> **INSTRUCTIONS FOR THE TASK**: Exactly as written, set down each line of the data below except its pictures.

> **DATASET EXTRACT**:
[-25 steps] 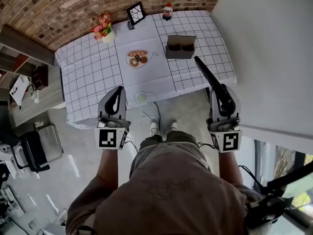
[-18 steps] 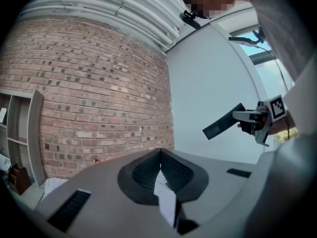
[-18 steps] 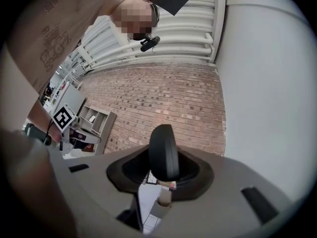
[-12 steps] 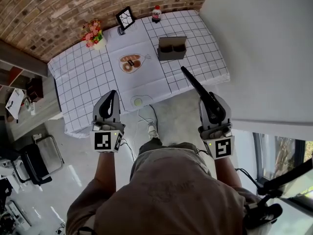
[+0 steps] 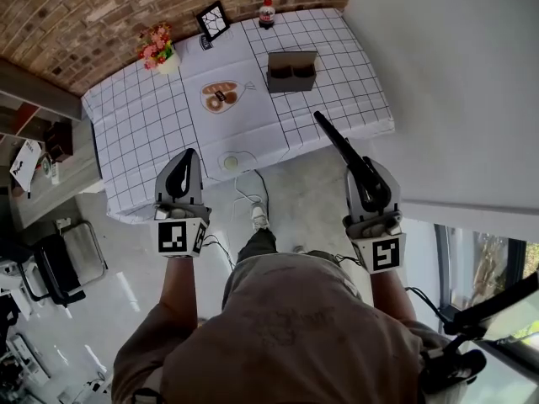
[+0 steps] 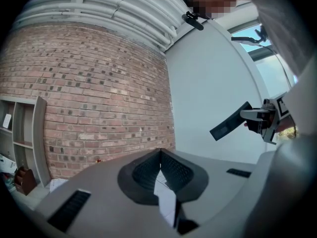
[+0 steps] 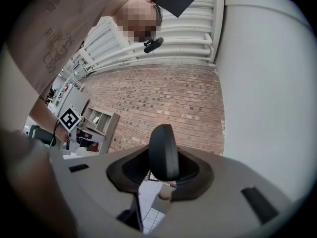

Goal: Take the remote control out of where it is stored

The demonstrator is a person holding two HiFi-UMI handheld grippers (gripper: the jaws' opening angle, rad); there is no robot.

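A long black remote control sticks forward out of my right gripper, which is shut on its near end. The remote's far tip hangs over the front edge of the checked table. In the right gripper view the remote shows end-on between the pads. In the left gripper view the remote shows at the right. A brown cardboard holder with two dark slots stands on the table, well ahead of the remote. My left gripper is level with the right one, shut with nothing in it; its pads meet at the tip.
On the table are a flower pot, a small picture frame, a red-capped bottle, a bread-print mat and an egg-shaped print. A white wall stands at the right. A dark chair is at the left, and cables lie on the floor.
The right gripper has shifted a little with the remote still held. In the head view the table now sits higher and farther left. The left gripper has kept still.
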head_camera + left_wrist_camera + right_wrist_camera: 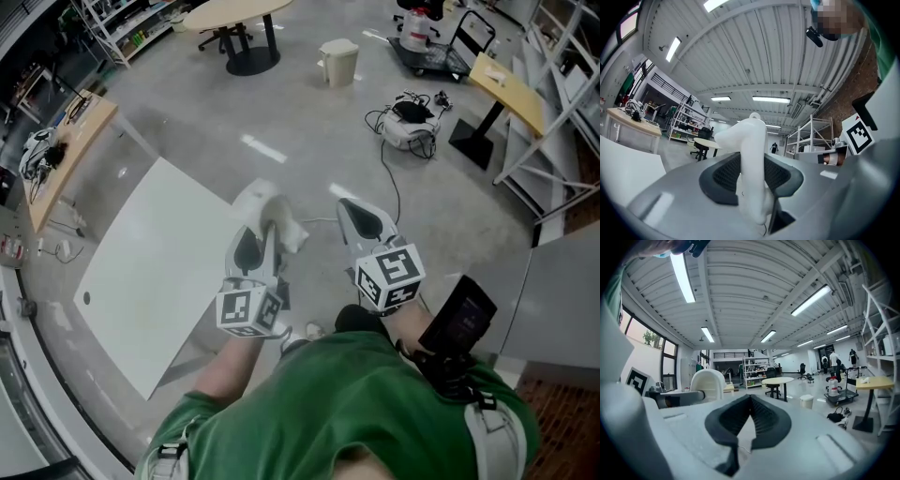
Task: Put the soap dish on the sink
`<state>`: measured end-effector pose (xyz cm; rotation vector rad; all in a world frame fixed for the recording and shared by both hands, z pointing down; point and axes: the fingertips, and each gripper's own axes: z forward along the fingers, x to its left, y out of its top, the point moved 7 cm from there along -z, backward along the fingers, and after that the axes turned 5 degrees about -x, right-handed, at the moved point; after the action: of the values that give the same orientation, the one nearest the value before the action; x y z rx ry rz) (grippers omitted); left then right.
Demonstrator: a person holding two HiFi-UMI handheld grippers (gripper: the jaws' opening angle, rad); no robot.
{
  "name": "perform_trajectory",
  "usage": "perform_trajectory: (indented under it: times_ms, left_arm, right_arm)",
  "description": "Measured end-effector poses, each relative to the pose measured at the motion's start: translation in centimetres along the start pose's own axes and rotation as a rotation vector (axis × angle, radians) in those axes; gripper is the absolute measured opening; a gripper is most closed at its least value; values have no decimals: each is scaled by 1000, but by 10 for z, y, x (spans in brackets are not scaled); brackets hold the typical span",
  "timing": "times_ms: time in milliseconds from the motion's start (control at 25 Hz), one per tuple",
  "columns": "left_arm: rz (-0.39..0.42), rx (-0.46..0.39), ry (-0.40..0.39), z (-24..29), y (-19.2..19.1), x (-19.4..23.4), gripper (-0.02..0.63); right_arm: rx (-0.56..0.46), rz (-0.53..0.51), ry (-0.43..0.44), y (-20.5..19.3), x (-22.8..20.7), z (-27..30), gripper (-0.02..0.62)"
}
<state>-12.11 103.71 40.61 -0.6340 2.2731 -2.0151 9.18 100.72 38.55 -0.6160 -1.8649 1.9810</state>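
While the left gripper point(262, 234) clamps the white soap dish point(752, 159) between its pads, up in mid-air, the right gripper point(751, 401) rides alongside, jaws pressed together on nothing. Pickup looks done! Beyond lie a white tabletop point(150, 262) and open floor point(309, 141). No sink is in sight, so finding it and placing the dish remain.

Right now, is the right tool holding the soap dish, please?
No, the right tool is shut on nothing; the white soap dish is gripped in the left tool.
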Motion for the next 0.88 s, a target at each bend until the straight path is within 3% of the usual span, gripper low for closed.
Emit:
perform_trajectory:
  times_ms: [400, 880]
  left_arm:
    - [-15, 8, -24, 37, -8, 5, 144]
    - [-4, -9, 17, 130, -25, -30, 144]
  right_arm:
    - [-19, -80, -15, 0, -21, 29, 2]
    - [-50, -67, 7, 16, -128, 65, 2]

> **OUTPUT**:
[-25 steps] 
[-18 steps] 
[-18 steps] 
[-12 steps] 
[+0 steps] 
[+0 steps] 
[+0 steps] 

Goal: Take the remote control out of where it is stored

The demonstrator is a person holding two HiFi-UMI handheld grippers (gripper: the jaws' opening angle, rad); there is no robot.

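A long black remote control sticks forward out of my right gripper, which is shut on its near end. The remote's far tip hangs over the front edge of the checked table. In the right gripper view the remote shows end-on between the pads. In the left gripper view the remote shows at the right. A brown cardboard holder with two dark slots stands on the table, well ahead of the remote. My left gripper is level with the right one, shut with nothing in it; its pads meet at the tip.
On the table are a flower pot, a small picture frame, a red-capped bottle, a bread-print mat and an egg-shaped print. A white wall stands at the right. A dark chair is at the left, and cables lie on the floor.
The right gripper has shifted a little with the remote still held. In the head view the table now sits higher and farther left. The left gripper has kept still.
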head_camera + left_wrist_camera + right_wrist_camera: 
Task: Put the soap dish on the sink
`<state>`: measured end-effector pose (xyz cm; rotation vector rad; all in a world frame fixed for the recording and shared by both hands, z pointing down; point and axes: the fingertips, and each gripper's own axes: z forward along the fingers, x to its left, y out of its top, the point moved 7 cm from there along -z, backward along the fingers, and after that the axes turned 5 degrees about -x, right-handed, at the moved point; after the action: of the values that give the same orientation, the one nearest the value before the action; x y z rx ry rz) (grippers omitted); left then right.
Demonstrator: a person holding two HiFi-UMI handheld grippers (gripper: the jaws' opening angle, rad); no robot.
{
  "name": "perform_trajectory",
  "usage": "perform_trajectory: (indented under it: times_ms, left_arm, right_arm)",
  "description": "Measured end-effector poses, each relative to the pose measured at the motion's start: translation in centimetres along the start pose's own axes and rotation as a rotation vector (axis × angle, radians) in those axes; gripper is the absolute measured opening; a gripper is most closed at its least value; values have no decimals: each is scaled by 1000, but by 10 for z, y, x (spans in brackets are not scaled); brackets hold the typical span",
  "timing": "times_ms: time in milliseconds from the motion's start (control at 25 Hz), one per tuple",
  "columns": "left_arm: rz (-0.39..0.42), rx (-0.46..0.39), ry (-0.40..0.39), z (-24..29), y (-19.2..19.1), x (-19.4..23.4), gripper (-0.02..0.63); right_arm: rx (-0.56..0.46), rz (-0.53..0.51), ry (-0.43..0.44), y (-20.5..19.3), x (-22.8..20.7), z (-27..30), gripper (-0.02..0.62)"
}
<state>-12.11 103.71 40.61 -0.6340 2.2731 -2.0151 9.18 100.72 38.55 -0.6160 -1.8649 1.9810</state>
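While the left gripper point(262, 234) clamps the white soap dish point(752, 159) between its pads, up in mid-air, the right gripper point(751, 401) rides alongside, jaws pressed together on nothing. Pickup looks done! Beyond lie a white tabletop point(150, 262) and open floor point(309, 141). No sink is in sight, so finding it and placing the dish remain.

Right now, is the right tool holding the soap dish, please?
No, the right tool is shut on nothing; the white soap dish is gripped in the left tool.
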Motion for the next 0.88 s, a target at each bend until the straight path is within 3% of the usual span, gripper low for closed.
Emit:
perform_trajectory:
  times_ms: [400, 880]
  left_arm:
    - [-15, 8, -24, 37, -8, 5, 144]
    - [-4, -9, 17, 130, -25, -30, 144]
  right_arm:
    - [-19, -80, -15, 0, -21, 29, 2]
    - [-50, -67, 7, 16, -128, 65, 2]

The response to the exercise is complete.